__EXERCISE__:
From the data underneath, reproduce exactly the stretch that begins at the line with "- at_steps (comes" and ends after the line with "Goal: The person".

__DATA SECTION__:
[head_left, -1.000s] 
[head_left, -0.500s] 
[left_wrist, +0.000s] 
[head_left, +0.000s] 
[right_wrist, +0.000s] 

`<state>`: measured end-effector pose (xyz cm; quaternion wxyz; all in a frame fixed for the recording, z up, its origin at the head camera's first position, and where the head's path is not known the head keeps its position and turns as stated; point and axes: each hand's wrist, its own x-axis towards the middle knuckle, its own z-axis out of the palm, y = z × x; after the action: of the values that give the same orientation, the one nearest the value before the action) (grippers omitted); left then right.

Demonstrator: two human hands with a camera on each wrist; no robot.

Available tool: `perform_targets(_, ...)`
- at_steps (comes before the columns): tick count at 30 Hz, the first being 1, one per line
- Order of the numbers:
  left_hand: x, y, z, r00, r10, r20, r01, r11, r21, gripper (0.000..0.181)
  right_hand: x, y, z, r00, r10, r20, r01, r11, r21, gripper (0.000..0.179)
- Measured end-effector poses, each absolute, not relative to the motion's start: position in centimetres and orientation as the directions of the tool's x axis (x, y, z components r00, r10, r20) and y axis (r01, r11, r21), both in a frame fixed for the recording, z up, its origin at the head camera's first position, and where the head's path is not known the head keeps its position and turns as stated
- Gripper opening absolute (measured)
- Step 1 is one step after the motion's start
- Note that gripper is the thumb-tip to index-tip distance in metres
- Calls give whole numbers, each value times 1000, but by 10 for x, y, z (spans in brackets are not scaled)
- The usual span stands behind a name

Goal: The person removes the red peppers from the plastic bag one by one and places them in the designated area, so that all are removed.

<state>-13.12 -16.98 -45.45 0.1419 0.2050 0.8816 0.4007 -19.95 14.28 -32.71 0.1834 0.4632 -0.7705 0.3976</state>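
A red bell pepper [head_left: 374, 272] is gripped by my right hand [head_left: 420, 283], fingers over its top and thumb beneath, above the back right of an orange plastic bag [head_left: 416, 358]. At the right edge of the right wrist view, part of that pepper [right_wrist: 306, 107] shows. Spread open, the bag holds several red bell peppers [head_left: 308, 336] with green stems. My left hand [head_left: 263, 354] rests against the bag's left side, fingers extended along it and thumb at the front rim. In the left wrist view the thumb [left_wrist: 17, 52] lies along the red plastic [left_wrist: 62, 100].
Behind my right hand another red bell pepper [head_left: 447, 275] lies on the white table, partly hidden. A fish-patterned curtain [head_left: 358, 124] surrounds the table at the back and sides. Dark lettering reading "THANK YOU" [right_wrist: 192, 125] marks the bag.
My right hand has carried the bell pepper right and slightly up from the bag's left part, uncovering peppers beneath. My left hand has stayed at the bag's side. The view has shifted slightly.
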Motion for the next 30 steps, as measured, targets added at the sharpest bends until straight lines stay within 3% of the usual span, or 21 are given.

__ANSWER SECTION__:
- at_steps (comes before the columns): tick count at 30 Hz, the first being 1, one per line
- Order of the numbers:
  left_hand: x, y, z, r00, r10, r20, r01, r11, r21, gripper (0.000..0.181)
  right_hand: x, y, z, r00, r10, r20, r01, r11, r21, gripper (0.000..0.179)
- Measured end-effector poses, each absolute, not relative to the motion's start: position in centimetres and orientation as the directions of the tool's x axis (x, y, z components r00, r10, r20) and y axis (r01, r11, r21), both in a frame fixed for the recording, z up, its origin at the head camera's first position, and where the head's path is not known the head keeps its position and turns as stated
- Gripper opening absolute (measured)
- Step 1 is one step after the motion's start
- Note that gripper is the thumb-tip to index-tip distance in metres
- Calls give whole numbers, each value times 1000, but by 10 for x, y, z (spans in brackets are not scaled)
- The usual span stands behind a name

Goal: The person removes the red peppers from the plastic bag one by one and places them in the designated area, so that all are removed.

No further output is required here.